In February 2007, MTR agreed to sell the complex to Mandekic Cos. for $18.2 million. Mandekic assigned its agreement in May to Ganaste, LLC, a partnership of three investors managed by Seth Schorr, son of Wynn Resorts COO Marc Schorr. The buyers hoped to use the Speedway as a training ground to learn the gaming business before moving on to other acquisitions. The sale of the land and buildings was completed in January 2008 for $11.4 million, with MTR continuing to operate the casino, leasing it for $70,000 a month.

===Further name changes (2008–present)===
Ganaste took full ownership on June 1, 2008, and promptly renamed the property as the Lucky Club Casino and Hotel. An electrical fire occurred one week after the ownership change, forcing the casino to close for two weeks while critical equipment was repaired. As of 2017, the casino featured 11953 sqft of gaming space.

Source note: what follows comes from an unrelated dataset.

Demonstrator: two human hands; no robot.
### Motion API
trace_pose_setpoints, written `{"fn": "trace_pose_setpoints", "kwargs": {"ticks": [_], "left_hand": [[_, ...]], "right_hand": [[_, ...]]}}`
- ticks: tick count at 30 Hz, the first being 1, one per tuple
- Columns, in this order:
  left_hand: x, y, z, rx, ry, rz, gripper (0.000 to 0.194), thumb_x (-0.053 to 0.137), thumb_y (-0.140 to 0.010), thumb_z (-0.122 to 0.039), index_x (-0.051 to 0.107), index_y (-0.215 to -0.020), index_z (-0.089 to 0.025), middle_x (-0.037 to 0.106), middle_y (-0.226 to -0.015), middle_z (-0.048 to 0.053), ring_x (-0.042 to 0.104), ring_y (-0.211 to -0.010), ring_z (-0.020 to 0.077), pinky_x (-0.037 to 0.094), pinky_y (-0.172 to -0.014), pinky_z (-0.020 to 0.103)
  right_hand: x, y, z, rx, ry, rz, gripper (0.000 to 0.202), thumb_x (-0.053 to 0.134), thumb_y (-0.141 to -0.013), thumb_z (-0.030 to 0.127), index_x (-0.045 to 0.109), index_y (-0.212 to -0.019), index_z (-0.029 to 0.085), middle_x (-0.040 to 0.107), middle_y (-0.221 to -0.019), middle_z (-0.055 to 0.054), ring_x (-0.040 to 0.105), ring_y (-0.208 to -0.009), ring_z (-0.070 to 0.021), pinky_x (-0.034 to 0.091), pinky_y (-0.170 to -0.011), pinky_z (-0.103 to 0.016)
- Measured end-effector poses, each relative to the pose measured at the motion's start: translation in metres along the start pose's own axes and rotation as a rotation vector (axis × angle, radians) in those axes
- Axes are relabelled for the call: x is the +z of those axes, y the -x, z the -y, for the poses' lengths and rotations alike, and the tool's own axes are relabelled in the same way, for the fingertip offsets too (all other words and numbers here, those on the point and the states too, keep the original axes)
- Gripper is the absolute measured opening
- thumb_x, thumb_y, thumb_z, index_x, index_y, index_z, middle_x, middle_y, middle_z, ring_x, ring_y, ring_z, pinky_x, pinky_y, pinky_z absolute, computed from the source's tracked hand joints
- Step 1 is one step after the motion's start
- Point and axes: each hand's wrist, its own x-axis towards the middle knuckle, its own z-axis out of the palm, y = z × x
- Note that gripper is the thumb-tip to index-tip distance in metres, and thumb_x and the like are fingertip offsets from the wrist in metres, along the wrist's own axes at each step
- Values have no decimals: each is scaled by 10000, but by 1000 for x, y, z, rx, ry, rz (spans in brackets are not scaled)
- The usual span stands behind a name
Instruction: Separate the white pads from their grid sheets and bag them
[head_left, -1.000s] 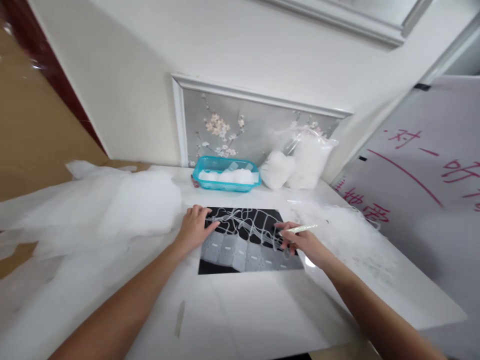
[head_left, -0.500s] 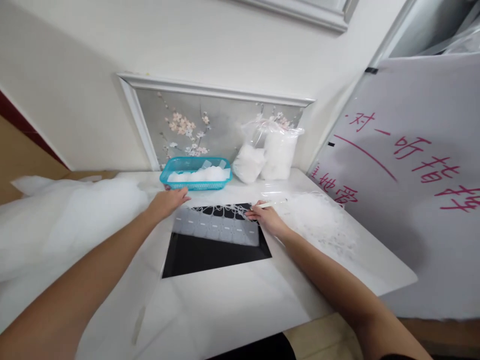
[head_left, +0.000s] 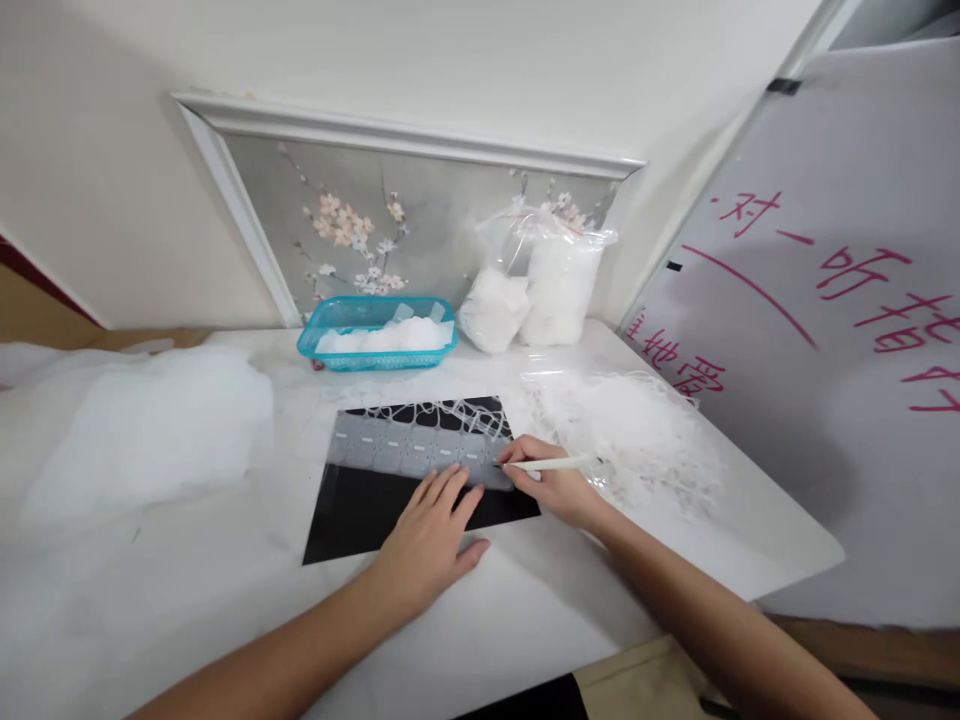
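Strip (head_left: 375, 446) on black sheet (head_left: 360, 510) (dial centre), toward 12 o'clock: flat, translucent grey, segmented, pale-slotted; white cords (head_left: 480, 420) looped along far edge, tangled toward 1. Left hand (head_left: 429, 538) at 6: fingers spread, released, tips at strip's near edge. Right hand (head_left: 553, 488) at 3: pinching white stick (head_left: 553, 463), tip at strip's right end. White table (head_left: 540, 610). Soft white pile (head_left: 150, 425) at 9; blue basket (head_left: 375, 359), white-filled, past 11; floral panel (head_left: 442, 220) at 12; bagged stuffing (head_left: 564, 295) at 1; white tangle (head_left: 645, 435) near 3; red-lettered board (head_left: 847, 400) beyond.

A workroom, it seems — whiteboard (head_left: 840, 400) with red writing (head_left: 862, 272), white material (head_left: 169, 430) heaped on a table (head_left: 525, 610).
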Motion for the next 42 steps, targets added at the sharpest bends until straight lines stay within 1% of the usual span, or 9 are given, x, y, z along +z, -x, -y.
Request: {"fn": "trace_pose_setpoints", "kwargs": {"ticks": [6,19,22,27,29,32,34,37,42], "left_hand": [[-2,-4,9,-36,48,22,514,563,-902,-437,500,-1353,-198,454,-1417,122,382,-1321,309,316,-1075,476],[-1,-5,8,-52,96,41,484,569,-901,-398,520,-1338,-197,460,-1411,140,376,-1335,321,316,-1079,519],[0,-4,9,-59,133,30,489,569,-901,-393,509,-1347,-201,441,-1426,145,362,-1348,329,324,-1079,534],[6,-4,12,-24,186,-30,515,593,-873,-327,476,-1359,-202,244,-1549,142,191,-1439,323,277,-1127,535],[8,-4,13,-25,198,-26,537,589,-873,-315,452,-1380,-201,204,-1561,152,165,-1445,325,278,-1125,541],[8,-4,13,-30,203,-5,533,570,-891,-346,454,-1391,-200,160,-1569,170,137,-1446,343,283,-1116,551],[5,-4,12,-28,193,12,509,552,-905,-359,478,-1379,-189,153,-1568,178,130,-1446,346,277,-1119,545],[2,-3,12,-30,175,35,504,536,-914,-370,486,-1380,-183,168,-1564,181,141,-1444,338,270,-1125,531],[-2,-3,12,-42,168,60,513,532,-911,-365,486,-1389,-188,203,-1556,178,172,-1439,332,266,-1130,520]], "right_hand": [[19,16,1,-4,32,-23,147,549,-852,195,480,-722,191,587,-988,-65,590,-944,-182,465,-848,-335],[27,19,2,-11,171,-66,127,545,-844,167,482,-739,201,601,-1059,-66,606,-981,-193,491,-865,-358],[30,21,4,-81,296,-52,113,527,-854,132,480,-780,204,600,-1092,-76,600,-997,-203,508,-865,-373],[47,26,14,-325,664,37,187,414,-871,28,529,-920,167,608,-1076,-163,541,-1097,-291,477,-942,-467],[47,24,15,-323,725,53,217,394,-874,24,549,-959,150,606,-1091,-181,547,-1068,-302,482,-923,-470],[25,15,7,-141,567,-40,162,426,-905,128,562,-973,183,636,-987,-129,591,-899,-259,523,-785,-411],[-3,5,-1,79,339,-232,99,474,-906,231,566,-887,203,643,-883,-80,599,-809,-218,530,-730,-368],[-45,-10,-8,333,-69,-490,218,597,-812,314,496,-669,185,588,-729,-36,597,-776,-184,550,-747,-343],[-68,-24,-6,459,-428,-553,266,702,-658,273,457,-621,174,591,-698,-18,605,-749,-151,566,-759,-317]]}}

The property's ownership group was later known as Lucky Silver Gaming, and has since been renamed Fifth Street Gaming. In 2018, the property was listed for sale with an asking price of $13 million, but it was not sold.

The Lucky Club was popular among local Latinos. Seeking to cater primarily to this demographic, Fifth Street announced plans in April 2022 to renovate and rebrand the property, with an Ojos Locos sports bar and restaurant as the focal point. The property opened as Ojos Locos Sports Cantina y Casino on February 6, 2023. It was the first Nevada location for Ojos Locos, and the first to include a casino. The 90-room hotel was also renovated and renamed Hotel Jefe.